While there are many factors to consider when forming your business, how the business’s income will be taxed is among the most important. Pass-through entities, such as partnerships, tax a business by dividing the income among the owners and having them include that amount on their personal returns. C Corporations tax business income twice; the federal government taxes the corporation when it earns the income, then taxes the shareholders when it receives dividends from the corporation. Therefore, the C Corporation has a tax disadvantage in comparison to pass-through entities. How great that disadvantage is depends on the corporate tax rate, the owners’ individual tax rates and the overall plan for the business.
Evaluate your plan for the business. A large part of the actual disadvantage depends upon how much of the business’s income is distributed to the owners. Dividends can be taxed only when they are issued. If the owners do not plan to take any distributions, much of the corporate tax disadvantage might be mitigated.
Estimate the business’s annual gross income, tax deductions and planned distributions. Gross income is all revenue that a business earns during the year from all sources. Tax deductions are expenses that the business incurs during the year and are used to determine taxable income. Distributions are transfers from the business to the owners, based on their degrees of ownership.

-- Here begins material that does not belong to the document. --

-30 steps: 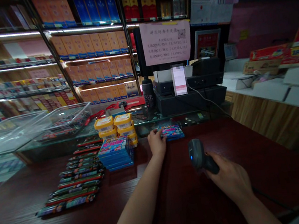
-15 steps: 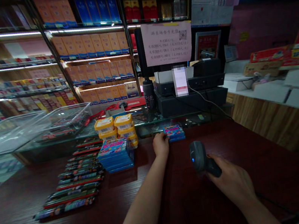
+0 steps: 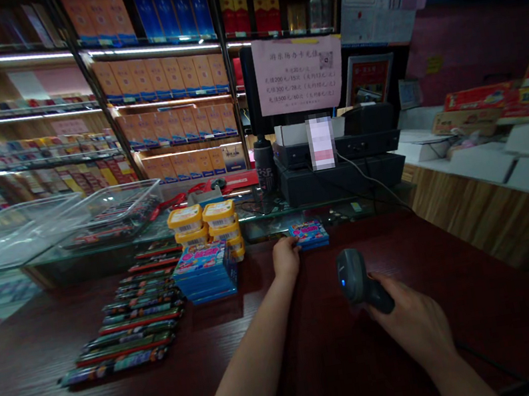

Compute your tax liability as if the business were a flow-through entity by multiplying the owners’ share of taxable income by the owners’ personal marginal tax rate. Taxable income equals the gross income minus the relevant tax deductions. For a pass-through, the amount of tax an individual owner must pay is based on his share of the business’s income. His share is determined based on what percentage of the business he owns. The marginal tax rate is the rate applied to additional income earned by the individual beyond his current earnings for the year. The marginal rate for the individual owner in the case of a flow-through entity is the tax rate he pays on the last dollar of income generated from the owner’s wages and other fiscal activity.
Compute the tax liability as if the business were a corporation by applying the appropriate tax rates to the business’s taxable income. Corporate tax rates as of October 2011 range from 15 to 38 percent. Divide the total liability by the number of business owners to estimate each owner’s share of the tax.
Compute the tax on distributions as if it were a corporate dividend. Qualified dividends are those that are issued by a U.S. corporation whose underlying stock was held by the recipient for more than 60 days during the 121 days that began 60 days before the ex-dividend date. The ex-dividend date is the last day you can purchase a stock and still be able to claim the dividend. As of October 2011, qualified dividends are taxed at either 0 or 15 percent, depending on the taxpayer’s income. All other ordinary dividends are taxed at the taxpayer’s marginal ordinary tax rate.
Add the taxes assessed on your share of the corporate income and on the dividends to determine the total corporate tax liability.
Subtract the flow-through tax amount from the total corporate tax liability to determine the tax disadvantage to each owner.
Estimates are not predictors of future performance and provide only a general idea of financial conditions. When preparing your business’s tax returns or to estimate tax disadvantages, consult with a certified public accountant.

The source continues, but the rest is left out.